| WHAT THE TASK REQUIRES |
Return every line below exactly.
──────────
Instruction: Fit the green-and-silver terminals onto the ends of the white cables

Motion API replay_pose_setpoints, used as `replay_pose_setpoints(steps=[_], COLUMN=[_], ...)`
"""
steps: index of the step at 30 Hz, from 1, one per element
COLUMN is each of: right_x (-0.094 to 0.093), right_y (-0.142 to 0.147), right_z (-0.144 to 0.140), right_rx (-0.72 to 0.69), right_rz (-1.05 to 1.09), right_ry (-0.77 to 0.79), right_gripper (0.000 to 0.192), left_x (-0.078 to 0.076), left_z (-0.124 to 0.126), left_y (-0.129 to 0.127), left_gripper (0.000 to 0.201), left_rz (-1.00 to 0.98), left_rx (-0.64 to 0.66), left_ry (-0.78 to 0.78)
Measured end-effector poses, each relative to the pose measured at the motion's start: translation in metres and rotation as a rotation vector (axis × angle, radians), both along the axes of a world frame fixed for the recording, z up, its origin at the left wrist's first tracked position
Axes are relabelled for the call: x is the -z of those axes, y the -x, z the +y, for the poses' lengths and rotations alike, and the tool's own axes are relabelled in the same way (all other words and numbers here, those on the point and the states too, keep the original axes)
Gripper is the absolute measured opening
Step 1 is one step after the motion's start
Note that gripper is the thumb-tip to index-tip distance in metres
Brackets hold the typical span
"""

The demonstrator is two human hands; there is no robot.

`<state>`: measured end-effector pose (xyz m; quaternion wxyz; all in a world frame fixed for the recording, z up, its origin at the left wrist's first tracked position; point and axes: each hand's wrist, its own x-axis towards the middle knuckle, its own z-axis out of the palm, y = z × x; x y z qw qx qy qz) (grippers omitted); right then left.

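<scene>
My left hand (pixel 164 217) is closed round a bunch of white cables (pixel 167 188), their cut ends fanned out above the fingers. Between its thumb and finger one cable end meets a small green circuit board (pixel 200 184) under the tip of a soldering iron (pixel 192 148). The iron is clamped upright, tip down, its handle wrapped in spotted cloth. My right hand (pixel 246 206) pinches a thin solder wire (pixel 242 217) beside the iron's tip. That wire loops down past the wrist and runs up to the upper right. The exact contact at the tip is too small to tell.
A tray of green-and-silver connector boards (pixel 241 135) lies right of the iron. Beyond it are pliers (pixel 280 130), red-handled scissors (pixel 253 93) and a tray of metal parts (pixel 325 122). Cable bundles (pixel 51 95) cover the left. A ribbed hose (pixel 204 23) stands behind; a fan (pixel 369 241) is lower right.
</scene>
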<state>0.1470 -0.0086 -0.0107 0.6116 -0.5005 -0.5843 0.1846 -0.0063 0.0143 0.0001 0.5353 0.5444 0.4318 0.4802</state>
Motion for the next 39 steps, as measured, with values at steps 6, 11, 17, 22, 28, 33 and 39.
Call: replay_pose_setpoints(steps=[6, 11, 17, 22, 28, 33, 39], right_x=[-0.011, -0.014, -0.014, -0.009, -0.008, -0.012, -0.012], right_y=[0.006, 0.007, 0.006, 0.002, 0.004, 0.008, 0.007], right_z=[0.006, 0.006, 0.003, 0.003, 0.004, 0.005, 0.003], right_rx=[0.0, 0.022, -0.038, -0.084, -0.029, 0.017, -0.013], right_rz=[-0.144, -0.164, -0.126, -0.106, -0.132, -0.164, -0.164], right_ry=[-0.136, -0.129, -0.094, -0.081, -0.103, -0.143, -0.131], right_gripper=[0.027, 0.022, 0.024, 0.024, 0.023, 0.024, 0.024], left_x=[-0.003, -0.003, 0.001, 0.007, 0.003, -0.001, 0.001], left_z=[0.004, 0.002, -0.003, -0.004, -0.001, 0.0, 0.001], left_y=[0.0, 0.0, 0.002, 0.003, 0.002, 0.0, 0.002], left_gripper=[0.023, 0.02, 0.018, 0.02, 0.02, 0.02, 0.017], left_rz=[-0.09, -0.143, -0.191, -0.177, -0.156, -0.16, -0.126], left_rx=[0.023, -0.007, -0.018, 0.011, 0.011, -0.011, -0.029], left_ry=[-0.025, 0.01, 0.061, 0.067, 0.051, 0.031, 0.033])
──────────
| SOLUTION TO THIS TASK |
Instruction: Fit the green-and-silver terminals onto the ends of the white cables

Motion API replay_pose_setpoints, used as `replay_pose_setpoints(steps=[_], COLUMN=[_], ...)`
"""
steps: index of the step at 30 Hz, from 1, one per element
COLUMN is each of: right_x (-0.094 to 0.093), right_y (-0.142 to 0.147), right_z (-0.144 to 0.140), right_rx (-0.72 to 0.69), right_rz (-1.05 to 1.09), right_ry (-0.77 to 0.79), right_gripper (0.000 to 0.192), left_x (-0.078 to 0.076), left_z (-0.124 to 0.126), left_y (-0.129 to 0.127), left_gripper (0.000 to 0.201), left_rz (-1.00 to 0.98), left_rx (-0.64 to 0.66), left_ry (-0.78 to 0.78)
Measured end-effector poses, each relative to the pose measured at the motion's start: translation in metres and rotation as a rotation vector (axis × angle, radians), both along the axes of a world frame fixed for the recording, z up, its origin at the left wrist's first tracked position
Axes are relabelled for the call: x is the -z of those axes, y the -x, z the +y, for the poses' lengths and rotations alike, and the tool's own axes are relabelled in the same way (all other words and numbers here, those on the point and the states too, keep the original axes)
Gripper is the absolute measured opening
Step 1 is one step after the motion's start
Note that gripper is the thumb-tip to index-tip distance in metres
Brackets hold the typical span
"""

The demonstrator is two human hands; there is no robot.

`<state>`: measured end-effector pose (xyz m; quaternion wxyz; all in a world frame fixed for the recording, z up, its origin at the left wrist's first tracked position; point and axes: each hand's wrist, its own x-axis towards the middle knuckle, its own z-axis out of the palm, y = z × x; x y z qw qx qy qz) (grippers omitted); right then left.

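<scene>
My left hand (pixel 164 217) is closed round a bunch of white cables (pixel 167 188), their cut ends fanned out above the fingers. Between its thumb and finger one cable end meets a small green circuit board (pixel 200 184) under the tip of a soldering iron (pixel 192 148). The iron is clamped upright, tip down, its handle wrapped in spotted cloth. My right hand (pixel 246 206) pinches a thin solder wire (pixel 242 217) beside the iron's tip. That wire loops down past the wrist and runs up to the upper right. The exact contact at the tip is too small to tell.
A tray of green-and-silver connector boards (pixel 241 135) lies right of the iron. Beyond it are pliers (pixel 280 130), red-handled scissors (pixel 253 93) and a tray of metal parts (pixel 325 122). Cable bundles (pixel 51 95) cover the left. A ribbed hose (pixel 204 23) stands behind; a fan (pixel 369 241) is lower right.
</scene>
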<state>0.1470 -0.0086 -0.0107 0.6116 -0.5005 -0.5843 0.1846 -0.0063 0.0143 0.0001 0.5353 0.5444 0.4318 0.4802</state>
Motion for the next 39 steps, as measured, with values at steps 6, 11, 17, 22, 28, 33 and 39.
Call: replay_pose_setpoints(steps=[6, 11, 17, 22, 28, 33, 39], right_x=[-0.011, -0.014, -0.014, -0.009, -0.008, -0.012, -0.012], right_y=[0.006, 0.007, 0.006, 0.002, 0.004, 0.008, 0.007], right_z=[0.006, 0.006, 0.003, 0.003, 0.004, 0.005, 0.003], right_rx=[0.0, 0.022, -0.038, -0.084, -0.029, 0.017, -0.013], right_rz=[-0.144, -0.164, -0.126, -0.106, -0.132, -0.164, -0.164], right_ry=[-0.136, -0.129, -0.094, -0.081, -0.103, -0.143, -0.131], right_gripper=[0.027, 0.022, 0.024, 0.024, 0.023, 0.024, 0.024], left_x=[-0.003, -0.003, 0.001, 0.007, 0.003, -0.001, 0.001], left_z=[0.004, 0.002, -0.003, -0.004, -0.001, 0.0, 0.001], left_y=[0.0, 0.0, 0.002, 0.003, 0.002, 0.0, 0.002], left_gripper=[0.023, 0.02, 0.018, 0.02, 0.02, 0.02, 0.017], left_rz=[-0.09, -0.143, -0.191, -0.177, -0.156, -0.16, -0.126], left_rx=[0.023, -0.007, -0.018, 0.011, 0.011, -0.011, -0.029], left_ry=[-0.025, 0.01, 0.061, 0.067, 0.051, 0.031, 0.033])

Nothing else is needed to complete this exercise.